◆ **PROMPT**:
For the word "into", work out how many lines in the records below contain it and state that count alone.

◆ **SUPPLIED MATERIAL**:
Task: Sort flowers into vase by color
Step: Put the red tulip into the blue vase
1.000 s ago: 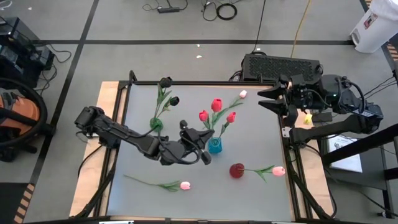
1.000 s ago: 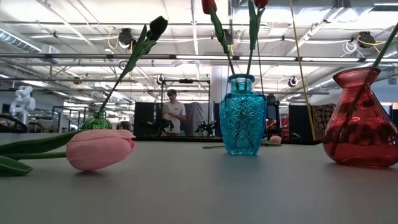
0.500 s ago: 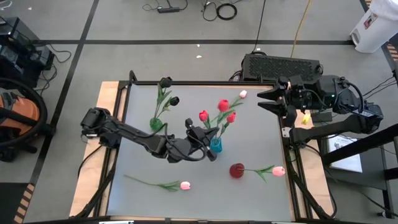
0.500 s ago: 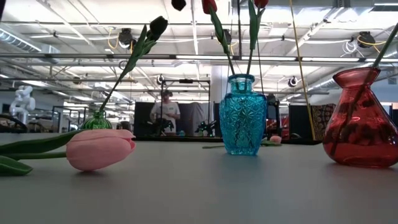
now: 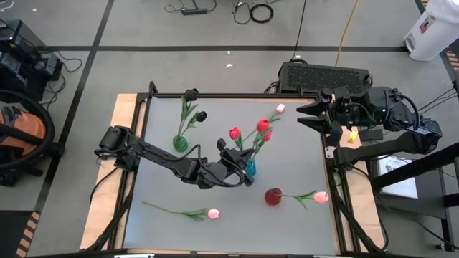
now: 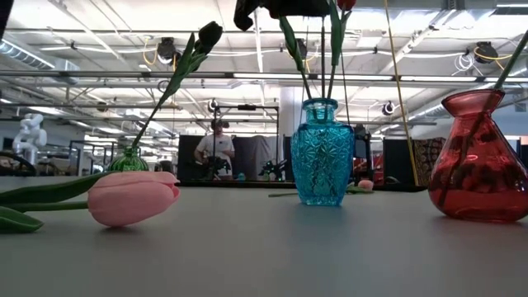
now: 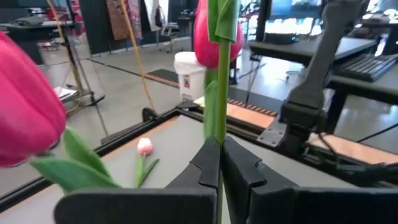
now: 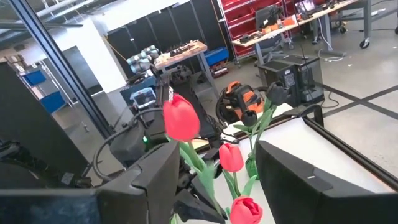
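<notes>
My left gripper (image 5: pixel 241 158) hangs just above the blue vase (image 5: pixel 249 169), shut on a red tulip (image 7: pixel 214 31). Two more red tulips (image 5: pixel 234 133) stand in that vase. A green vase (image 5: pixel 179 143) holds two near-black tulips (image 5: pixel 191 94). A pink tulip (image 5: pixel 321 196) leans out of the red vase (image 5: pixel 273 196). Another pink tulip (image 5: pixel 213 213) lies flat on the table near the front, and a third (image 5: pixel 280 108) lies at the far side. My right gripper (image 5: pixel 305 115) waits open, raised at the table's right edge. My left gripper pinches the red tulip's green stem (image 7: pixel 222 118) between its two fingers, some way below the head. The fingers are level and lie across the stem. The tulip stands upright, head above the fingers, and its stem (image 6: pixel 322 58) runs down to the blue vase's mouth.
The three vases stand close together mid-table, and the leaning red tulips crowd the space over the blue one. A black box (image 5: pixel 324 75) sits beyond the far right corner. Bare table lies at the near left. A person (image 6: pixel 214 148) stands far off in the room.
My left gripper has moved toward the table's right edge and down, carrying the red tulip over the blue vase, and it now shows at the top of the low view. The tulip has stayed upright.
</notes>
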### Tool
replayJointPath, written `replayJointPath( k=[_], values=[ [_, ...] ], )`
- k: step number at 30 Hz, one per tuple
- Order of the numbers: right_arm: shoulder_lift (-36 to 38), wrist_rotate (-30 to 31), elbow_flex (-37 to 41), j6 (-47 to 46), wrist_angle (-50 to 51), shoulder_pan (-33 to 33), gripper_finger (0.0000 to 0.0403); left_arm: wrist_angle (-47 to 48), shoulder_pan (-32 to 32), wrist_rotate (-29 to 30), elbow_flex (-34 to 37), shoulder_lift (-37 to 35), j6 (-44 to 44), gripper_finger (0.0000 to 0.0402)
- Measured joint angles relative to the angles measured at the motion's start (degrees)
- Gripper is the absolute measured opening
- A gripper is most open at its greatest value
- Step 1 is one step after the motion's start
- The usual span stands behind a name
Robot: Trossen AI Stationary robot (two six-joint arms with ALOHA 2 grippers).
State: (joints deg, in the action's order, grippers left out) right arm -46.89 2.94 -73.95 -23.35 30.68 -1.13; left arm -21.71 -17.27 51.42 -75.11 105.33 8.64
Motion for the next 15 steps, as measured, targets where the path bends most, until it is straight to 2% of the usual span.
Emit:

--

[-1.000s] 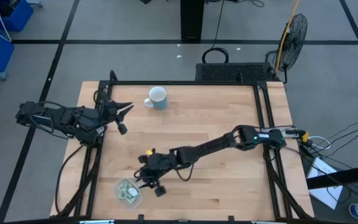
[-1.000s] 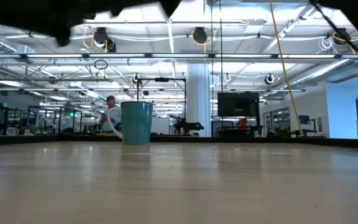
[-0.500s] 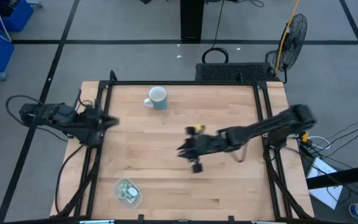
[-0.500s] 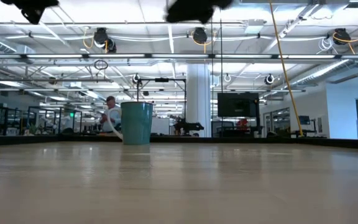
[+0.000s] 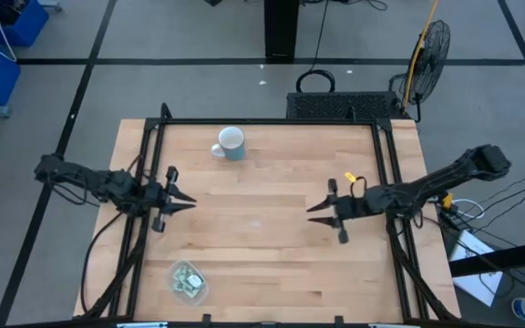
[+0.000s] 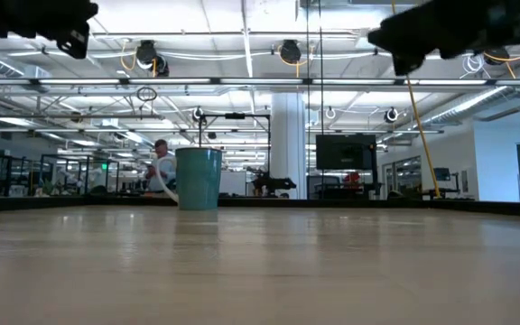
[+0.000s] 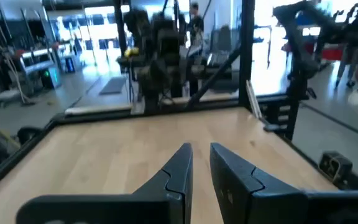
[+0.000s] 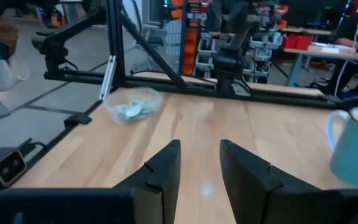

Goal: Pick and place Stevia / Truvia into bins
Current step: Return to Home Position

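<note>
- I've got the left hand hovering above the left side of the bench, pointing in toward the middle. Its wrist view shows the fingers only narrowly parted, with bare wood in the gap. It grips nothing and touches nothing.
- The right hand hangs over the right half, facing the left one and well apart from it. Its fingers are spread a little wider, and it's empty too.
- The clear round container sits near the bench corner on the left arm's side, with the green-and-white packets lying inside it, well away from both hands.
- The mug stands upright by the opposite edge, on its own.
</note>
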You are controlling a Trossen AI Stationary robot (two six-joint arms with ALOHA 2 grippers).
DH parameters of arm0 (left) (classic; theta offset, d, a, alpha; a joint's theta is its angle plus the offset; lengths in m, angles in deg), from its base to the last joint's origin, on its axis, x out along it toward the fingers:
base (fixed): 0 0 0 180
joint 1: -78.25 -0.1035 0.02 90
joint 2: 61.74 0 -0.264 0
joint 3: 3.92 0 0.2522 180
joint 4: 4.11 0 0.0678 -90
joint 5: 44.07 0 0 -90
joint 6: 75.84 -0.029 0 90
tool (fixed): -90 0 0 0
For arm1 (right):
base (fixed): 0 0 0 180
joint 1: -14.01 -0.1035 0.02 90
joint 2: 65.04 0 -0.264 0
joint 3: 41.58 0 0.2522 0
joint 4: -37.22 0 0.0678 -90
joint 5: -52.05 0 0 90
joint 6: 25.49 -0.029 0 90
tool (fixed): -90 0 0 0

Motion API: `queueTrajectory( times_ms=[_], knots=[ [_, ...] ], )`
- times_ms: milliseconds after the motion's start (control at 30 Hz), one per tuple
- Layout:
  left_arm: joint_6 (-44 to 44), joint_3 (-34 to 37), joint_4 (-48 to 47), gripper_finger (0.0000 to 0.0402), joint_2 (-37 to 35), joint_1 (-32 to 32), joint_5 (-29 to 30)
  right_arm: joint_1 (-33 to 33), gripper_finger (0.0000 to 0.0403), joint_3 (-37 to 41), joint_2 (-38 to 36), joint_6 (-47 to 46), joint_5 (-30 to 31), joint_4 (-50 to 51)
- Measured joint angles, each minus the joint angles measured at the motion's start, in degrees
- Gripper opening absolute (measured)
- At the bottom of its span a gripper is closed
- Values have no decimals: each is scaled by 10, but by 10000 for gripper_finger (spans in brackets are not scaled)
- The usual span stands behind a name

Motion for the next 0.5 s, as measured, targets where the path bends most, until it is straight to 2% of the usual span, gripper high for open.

◆ **COMPLETED EXERCISE**:
3